We'll Meet Again is a 1999 mystery novel by American novelist Mary Higgins Clark. It was published by Simon & Schuster and spent multiple weeks on the New York Times' Bestseller lists for its hardback and paperback editions. A made for TV film was released in 2002, starring Laura Leighton and Brandy Ledford.

== Synopsis ==
Socialite Molly Lasch is married to Gary, a prominent physician and founder of the Remington Health Management HMO. She's horrified to learn that he has been cheating on her with one of his nurses, even having a child with her. When he's discovered murdered, his head bashed in by a statue and Molly standing over his body, the police assume that she is the culprit. Claiming to have no memory of the events and that she is innocent, Molly agrees to plead guilty to manslaughter rather than face trial over murder charges. She gains early parole and once out, begins to once again proclaim her innocence. Among the reporters is her old college friend Fran, who Molly contacts in hopes that she can help her case. During the course of their investigation the two discover evidence that points towards the true killer being someone else, including evidence that Gary was involved in unsavory dealings. When the mistress is found dead in a parking lot the police immediately suspect Molly, as the two had recently spoken.

== Release ==
We'll Meet Again was first published in hardback in the United States on April 26, 1999 through Simon & Schuster. An audiobook adaptation read by Jan Maxwell was released on the same day in audiocassette and CD formats, also through Simon & Schuster. The novel was released in paperback format the following year.

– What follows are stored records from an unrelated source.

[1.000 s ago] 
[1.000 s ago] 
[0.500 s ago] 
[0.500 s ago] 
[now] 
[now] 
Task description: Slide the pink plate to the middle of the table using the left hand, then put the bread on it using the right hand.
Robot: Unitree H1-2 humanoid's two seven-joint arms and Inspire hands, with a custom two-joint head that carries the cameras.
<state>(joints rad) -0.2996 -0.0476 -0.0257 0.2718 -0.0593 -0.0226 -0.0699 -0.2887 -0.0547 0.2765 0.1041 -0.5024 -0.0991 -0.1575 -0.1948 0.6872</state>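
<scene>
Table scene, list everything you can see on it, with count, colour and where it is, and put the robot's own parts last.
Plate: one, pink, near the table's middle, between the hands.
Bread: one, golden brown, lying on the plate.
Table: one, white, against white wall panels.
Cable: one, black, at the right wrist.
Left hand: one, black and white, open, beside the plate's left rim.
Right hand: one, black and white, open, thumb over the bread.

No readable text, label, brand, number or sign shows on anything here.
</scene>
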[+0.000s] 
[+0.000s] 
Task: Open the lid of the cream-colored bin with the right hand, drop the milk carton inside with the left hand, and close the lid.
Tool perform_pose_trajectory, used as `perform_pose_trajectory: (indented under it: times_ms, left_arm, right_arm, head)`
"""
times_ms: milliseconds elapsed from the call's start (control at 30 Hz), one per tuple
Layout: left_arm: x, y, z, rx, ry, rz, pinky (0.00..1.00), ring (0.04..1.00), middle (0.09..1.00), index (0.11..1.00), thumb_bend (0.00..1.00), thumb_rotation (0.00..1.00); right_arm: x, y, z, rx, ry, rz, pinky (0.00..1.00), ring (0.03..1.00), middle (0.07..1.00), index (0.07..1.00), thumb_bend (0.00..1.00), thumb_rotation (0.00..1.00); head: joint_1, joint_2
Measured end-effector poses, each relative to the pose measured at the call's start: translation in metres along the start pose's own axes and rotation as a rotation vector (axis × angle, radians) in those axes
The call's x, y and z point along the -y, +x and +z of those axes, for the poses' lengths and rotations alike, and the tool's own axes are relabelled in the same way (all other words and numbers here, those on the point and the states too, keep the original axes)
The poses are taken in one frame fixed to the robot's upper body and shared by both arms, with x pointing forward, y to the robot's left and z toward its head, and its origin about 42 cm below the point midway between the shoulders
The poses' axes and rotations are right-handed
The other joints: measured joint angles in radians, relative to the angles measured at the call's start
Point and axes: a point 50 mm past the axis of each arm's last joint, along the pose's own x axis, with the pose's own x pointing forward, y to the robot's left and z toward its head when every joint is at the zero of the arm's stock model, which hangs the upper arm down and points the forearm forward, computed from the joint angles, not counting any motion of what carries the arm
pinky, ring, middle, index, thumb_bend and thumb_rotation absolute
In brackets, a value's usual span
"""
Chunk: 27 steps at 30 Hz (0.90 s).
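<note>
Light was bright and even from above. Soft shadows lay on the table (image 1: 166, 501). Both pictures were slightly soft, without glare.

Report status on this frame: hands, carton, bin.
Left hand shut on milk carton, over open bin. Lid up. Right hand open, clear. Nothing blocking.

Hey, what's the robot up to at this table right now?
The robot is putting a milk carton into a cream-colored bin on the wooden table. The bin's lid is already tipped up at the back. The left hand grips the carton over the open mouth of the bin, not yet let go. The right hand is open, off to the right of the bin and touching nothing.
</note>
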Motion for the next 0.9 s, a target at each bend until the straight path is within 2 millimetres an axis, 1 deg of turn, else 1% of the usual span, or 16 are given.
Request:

Since its publication the novel has been released in multiple countries and given translations into languages such as Spanish, Polish, and Italian.

=== Sales ===
Copies of We'll Meet Again sold well and the novel placed on the New York Times' Bestsellers List. It held the number one spot for hardcover fiction for the weeks of May 9 and 16, 1999, dropping to second after the release of the Star Wars: Episode I – The Phantom Menace novelization. The paperback edition of the novel also held the number one place for mass-market paperbacks for the weeks of May 7 and 21, 2000.

== Film adaptation ==
On November 11, 2002 PAX TV aired a made for TV adaptation of We'll Meet Again, directed by Michael Storey. The film starred Laura Leighton and Brandy Ledford as Fran and Molly, respectively. Gedeon Burkhard, Andrew Jackson, and Anne Openshaw also starred in the movie.

== Reception ==
Critical reception for We'll Meet Again was generally favorable. Reviewers for the Star Tribune and Wisconsin State Journal both praised the novel, with the former stating that while the novel is formulaic it "works" as "What's wrong with a formula? Certain tactics become formulas because they work every time." A reviewer for the Associated Press was more critical, as they felt that the novel was "hodgepodge, and not very interesting or well-written."